Automatic voter registration exists in all 50 U.S. states in some form, but implementation varies enormously. Voter registration in the U.S. requires individual action; in most European democracies it is automatic upon reaching adulthood or becoming a citizen. The U.S. holds most major elections on Tuesdays, a choice dating to 1845 and designed around the travel schedules of agricultural workers. Most high-turnout democracies hold elections on weekends or declare Election Day a public holiday. Australia and Belgium make voting compulsory, with small fines for non-compliance; both have turnout rates above 85%.
Proportional representation — in which a party's share of seats matches its share of votes — is used in Germany, Netherlands, Sweden, Norway, Denmark, New Zealand, and most other parliamentary democracies. It structurally prevents the seat-vote divergence documented in U.S. gerrymandering cases. It also tends to produce multi-party legislatures rather than two-party systems, which changes the incentive structure around legislative compromise. The U.S. uses single-member district plurality voting for both the House and the Senate — a combination that political scientists consistently identify as the strongest structural driver of two-party polarization.

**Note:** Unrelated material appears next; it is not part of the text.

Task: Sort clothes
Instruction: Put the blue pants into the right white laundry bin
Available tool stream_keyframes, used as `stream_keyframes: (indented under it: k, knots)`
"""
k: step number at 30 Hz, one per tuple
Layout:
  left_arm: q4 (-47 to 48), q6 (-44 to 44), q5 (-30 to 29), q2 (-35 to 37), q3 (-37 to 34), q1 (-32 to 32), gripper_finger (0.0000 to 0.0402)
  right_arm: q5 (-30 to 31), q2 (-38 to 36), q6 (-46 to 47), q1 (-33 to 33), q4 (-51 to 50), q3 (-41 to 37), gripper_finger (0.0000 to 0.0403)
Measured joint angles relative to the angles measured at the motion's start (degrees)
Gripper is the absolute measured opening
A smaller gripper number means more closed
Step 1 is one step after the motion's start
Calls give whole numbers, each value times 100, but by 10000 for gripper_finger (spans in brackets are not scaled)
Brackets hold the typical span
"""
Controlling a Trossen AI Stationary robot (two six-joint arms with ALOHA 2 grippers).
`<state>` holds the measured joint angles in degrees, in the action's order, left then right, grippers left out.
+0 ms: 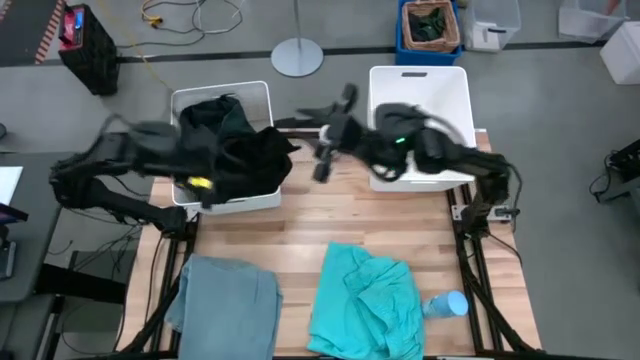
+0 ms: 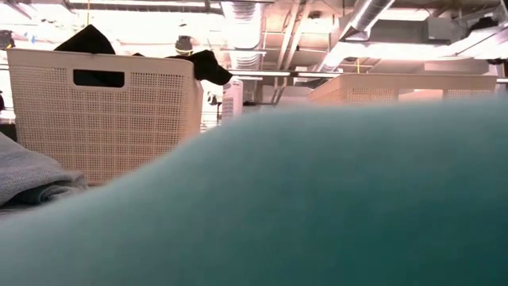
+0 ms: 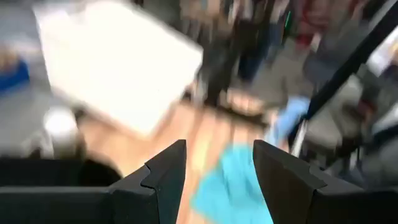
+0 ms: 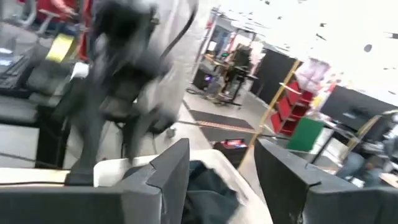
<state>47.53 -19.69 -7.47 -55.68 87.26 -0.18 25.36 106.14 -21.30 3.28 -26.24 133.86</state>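
On the wooden table [image 1: 290, 225], the bright turquoise garment [image 1: 365, 300] lies crumpled at six o'clock and the dusty grey-blue garment [image 1: 228, 305] lies loosely folded at seven o'clock. The black garment [image 1: 232, 145] is heaped in the left white bin [image 1: 262, 95] at ten o'clock, spilling over its rim. The left gripper [image 3: 219, 171] and right gripper [image 4: 222, 168] both show parted fingers with nothing between them, the right near twelve o'clock between the bins.

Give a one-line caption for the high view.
Dark clothes fill the left bin; grey-blue garment and turquoise garment lie on the table.
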Motion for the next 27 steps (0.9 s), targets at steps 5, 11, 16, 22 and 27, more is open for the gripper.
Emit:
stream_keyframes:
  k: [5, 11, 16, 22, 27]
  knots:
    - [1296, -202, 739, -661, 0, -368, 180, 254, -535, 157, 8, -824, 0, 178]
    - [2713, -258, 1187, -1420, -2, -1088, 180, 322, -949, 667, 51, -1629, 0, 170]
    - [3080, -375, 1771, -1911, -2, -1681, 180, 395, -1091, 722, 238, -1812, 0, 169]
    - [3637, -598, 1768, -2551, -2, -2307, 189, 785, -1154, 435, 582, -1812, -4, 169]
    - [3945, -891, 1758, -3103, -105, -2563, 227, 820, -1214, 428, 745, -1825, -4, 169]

The filibuster — which requires 60 Senate votes to advance most legislation — is not constitutional. It is a Senate rule that emerged from a procedural accident in 1806. No equivalent exists in any other established democracy. Its practical effect is that 41 senators representing states with approximately 11% of the U.S. population can block any legislation. The populations that minority can represent are mathematically predetermined by the Senate's equal-state structure: low-population states, which trend Republican, benefit disproportionately from both malapportionment and filibuster calculus.

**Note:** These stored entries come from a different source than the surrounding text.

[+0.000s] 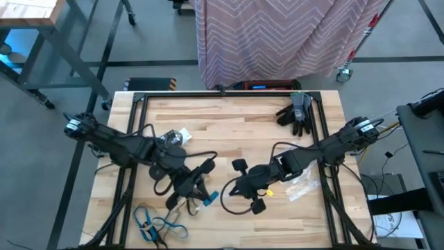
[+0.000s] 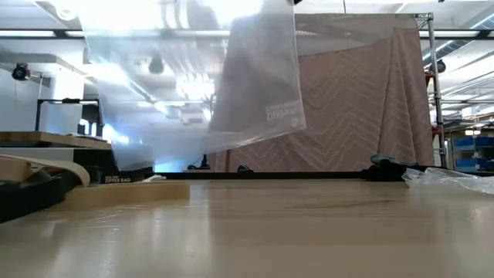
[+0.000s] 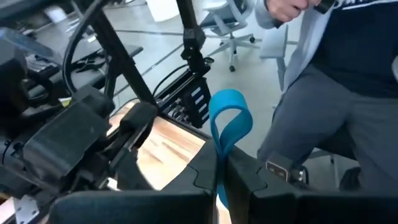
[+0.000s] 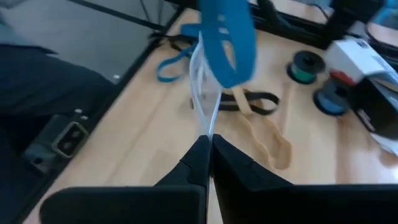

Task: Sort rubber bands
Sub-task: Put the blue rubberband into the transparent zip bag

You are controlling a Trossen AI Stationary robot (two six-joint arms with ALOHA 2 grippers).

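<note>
Faintly, clear bag [image 2: 255, 85] reads "ZIPPER" (partly legible).

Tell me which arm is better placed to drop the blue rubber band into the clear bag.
Left. The left claw is shut on the blue rubber band, while the right claw appears busy pinching the clear bag up.

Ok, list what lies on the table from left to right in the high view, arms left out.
Blue rubber bands near the front left edge → clear plastic bag right of centre → dark work gloves toward the far right corner. The bag and gloves sit nearly level across, so their order is close.
</note>
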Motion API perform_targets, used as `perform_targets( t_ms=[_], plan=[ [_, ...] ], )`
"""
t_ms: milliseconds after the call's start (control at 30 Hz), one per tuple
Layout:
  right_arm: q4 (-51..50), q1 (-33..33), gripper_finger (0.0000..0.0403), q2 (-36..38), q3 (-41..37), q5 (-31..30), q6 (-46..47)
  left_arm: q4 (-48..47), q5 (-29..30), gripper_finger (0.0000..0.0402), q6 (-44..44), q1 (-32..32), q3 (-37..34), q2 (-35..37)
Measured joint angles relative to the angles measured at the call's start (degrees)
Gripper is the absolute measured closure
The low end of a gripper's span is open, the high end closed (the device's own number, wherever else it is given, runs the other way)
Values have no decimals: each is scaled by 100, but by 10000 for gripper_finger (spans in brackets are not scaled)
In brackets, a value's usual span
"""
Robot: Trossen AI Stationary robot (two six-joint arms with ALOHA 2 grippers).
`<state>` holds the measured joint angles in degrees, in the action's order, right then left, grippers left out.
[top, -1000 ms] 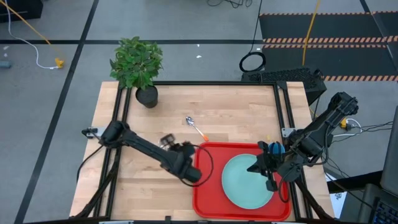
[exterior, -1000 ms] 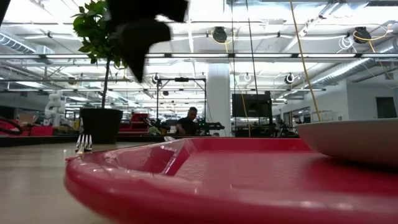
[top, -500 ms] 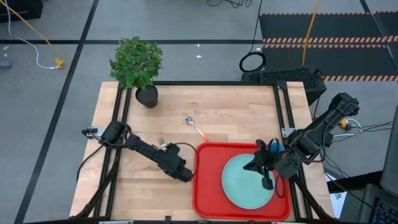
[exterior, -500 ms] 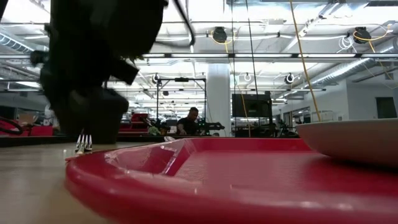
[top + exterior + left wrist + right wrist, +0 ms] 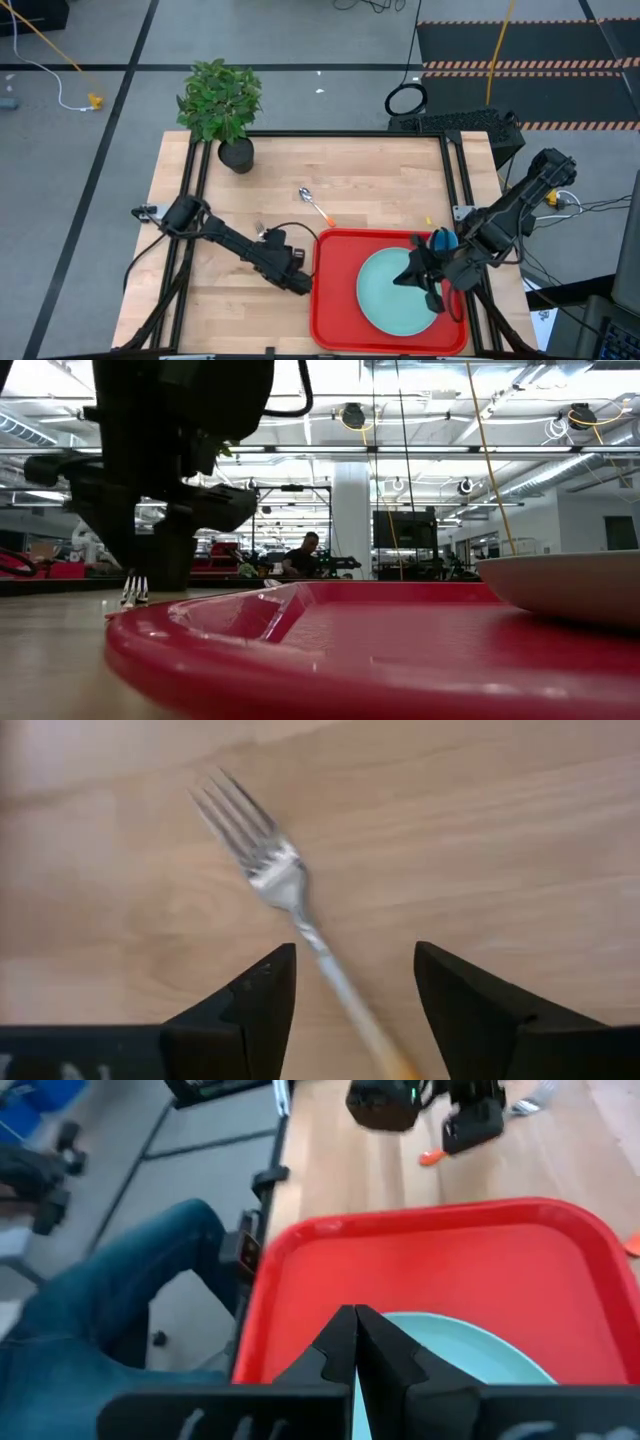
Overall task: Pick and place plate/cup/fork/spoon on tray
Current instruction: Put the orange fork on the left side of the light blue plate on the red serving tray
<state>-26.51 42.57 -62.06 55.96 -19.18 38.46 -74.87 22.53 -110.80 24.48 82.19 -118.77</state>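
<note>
The fork [image 5: 290, 910] lay flat on the wooden table [image 5: 380, 180] left of centre in the overhead frame, just off the red tray's [image 5: 335, 300] left edge, with the left gripper [image 5: 350, 1000] low over it, fingers spread open either side of the handle, gripping nothing. The plate [image 5: 398, 292] sat on the tray, where the right gripper [image 5: 355, 1345] hovered pinched closed and empty; the blue cup [image 5: 443, 240] was at the tray's upper right corner. The spoon [image 5: 315, 205] lay at centre and a potted plant [image 5: 222, 105] stood at upper left.

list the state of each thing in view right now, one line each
plate: lying flat in the tray
tray: on the table, holding the plate
fork: flat on the wood, handle between the open fingers, not gripped
spoon: on the table, outside the tray
cup: by the tray's far right corner; in or out unclear
left gripper: open, low over the fork
right gripper: shut, empty, above the plate
plant: upright at the table's far left corner
</note>
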Motion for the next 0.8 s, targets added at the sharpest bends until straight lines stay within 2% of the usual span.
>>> perform_targets(
  t_ms=[133,433,667,800],
  plan=[
    [316,90,403,0,0,-10,-101,50,453,219,-920,178,-158,1],
    [451,218,403,-43,0,-33,-179,461,382,264,-2143,689,-768,1],
    [691,216,403,-46,-190,-24,-129,560,643,285,-2126,681,-940,1],
    [702,216,403,-44,-190,-24,-68,257,322,289,-1882,686,-904,1]
  ],
)
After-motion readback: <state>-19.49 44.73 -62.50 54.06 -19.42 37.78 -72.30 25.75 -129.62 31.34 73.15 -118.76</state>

What the Princeton Study Found
In 2014, political scientists Martin Gilens (Princeton) and Benjamin Page (Northwestern) published "Testing Theories of American Politics: Elites, Interest Groups, and Average Citizens" in Perspectives on Politics. The study analyzed 1,779 policy outcomes between 1981 and 2002 against the stated policy preferences of average citizens, economic elites, and organized interest groups.
Their findings: average citizen preferences had near-zero independent impact on policy outcomes. When controlling for elite preferences, mass opinion "adds little or nothing" to the predictive model. Economic elites and organized interest groups — particularly business groups — had substantial independent impact. The paper concluded that U.S. governance "in the face of opposition by economically-elite Americans and large-scale business-oriented interest groups... rarely prevails."

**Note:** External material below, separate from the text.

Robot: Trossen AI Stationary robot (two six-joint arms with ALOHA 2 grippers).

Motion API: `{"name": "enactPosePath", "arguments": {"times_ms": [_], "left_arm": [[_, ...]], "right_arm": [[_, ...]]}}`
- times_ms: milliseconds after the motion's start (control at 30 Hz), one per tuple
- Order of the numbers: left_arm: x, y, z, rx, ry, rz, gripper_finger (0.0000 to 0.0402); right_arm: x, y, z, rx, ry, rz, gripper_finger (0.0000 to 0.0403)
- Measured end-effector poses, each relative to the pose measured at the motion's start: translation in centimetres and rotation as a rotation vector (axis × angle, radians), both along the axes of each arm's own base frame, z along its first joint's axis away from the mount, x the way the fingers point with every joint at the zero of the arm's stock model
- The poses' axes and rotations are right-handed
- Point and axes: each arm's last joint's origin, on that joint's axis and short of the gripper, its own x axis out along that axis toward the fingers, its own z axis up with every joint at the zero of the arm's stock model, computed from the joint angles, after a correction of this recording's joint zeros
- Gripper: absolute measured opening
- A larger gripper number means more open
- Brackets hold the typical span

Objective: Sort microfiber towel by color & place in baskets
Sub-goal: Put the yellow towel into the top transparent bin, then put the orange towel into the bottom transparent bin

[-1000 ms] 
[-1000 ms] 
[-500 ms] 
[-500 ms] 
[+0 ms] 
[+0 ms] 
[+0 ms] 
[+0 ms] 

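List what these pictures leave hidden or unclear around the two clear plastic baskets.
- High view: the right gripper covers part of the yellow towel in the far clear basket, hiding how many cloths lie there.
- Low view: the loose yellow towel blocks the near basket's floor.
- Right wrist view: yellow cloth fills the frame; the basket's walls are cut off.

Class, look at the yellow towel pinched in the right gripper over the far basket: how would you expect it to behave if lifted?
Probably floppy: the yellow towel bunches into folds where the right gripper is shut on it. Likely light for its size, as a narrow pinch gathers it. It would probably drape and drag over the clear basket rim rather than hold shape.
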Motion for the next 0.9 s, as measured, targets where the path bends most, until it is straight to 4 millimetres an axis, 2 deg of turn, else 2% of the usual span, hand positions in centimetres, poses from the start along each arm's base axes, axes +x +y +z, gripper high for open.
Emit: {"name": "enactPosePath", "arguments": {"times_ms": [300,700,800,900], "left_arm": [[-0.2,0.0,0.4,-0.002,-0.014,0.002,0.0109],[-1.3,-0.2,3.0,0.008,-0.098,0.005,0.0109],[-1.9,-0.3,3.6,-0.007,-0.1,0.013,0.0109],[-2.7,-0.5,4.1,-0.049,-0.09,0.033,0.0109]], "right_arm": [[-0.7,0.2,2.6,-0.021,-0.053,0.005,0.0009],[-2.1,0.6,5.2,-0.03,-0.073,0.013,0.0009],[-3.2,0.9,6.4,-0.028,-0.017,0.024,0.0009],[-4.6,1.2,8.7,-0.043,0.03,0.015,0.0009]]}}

The study has been critiqued on methodological grounds — primarily that distinguishing elite preferences from average citizen preferences is difficult when they often overlap, and that the historical period studied may not reflect current conditions. The authors have responded to these critiques in subsequent work. The paper remains the most-cited quantitative study of whose preferences drive U.S. policy outcomes, and its findings are consistent with the structural record documented throughout this investigation.
The Electoral College concentrates presidential elections into a handful of states. Senate malapportionment gives small-state voters up to 68x the Senate representation of large-state voters. Partisan gerrymandering — now unreviewable by federal courts after Rucho — produces legislatures where seat share routinely diverges from vote share by 15–25 percentage points. Outside political spending has grown 13x since Citizens United. Primary elections drawing 10-15% of eligible adults select most of Congress. The Princeton study found average citizen preferences had near-zero independent impact on policy outcomes. These are not perceptions of dysfunction — they are the documented outputs of the system as designed and as modified by law and court decision.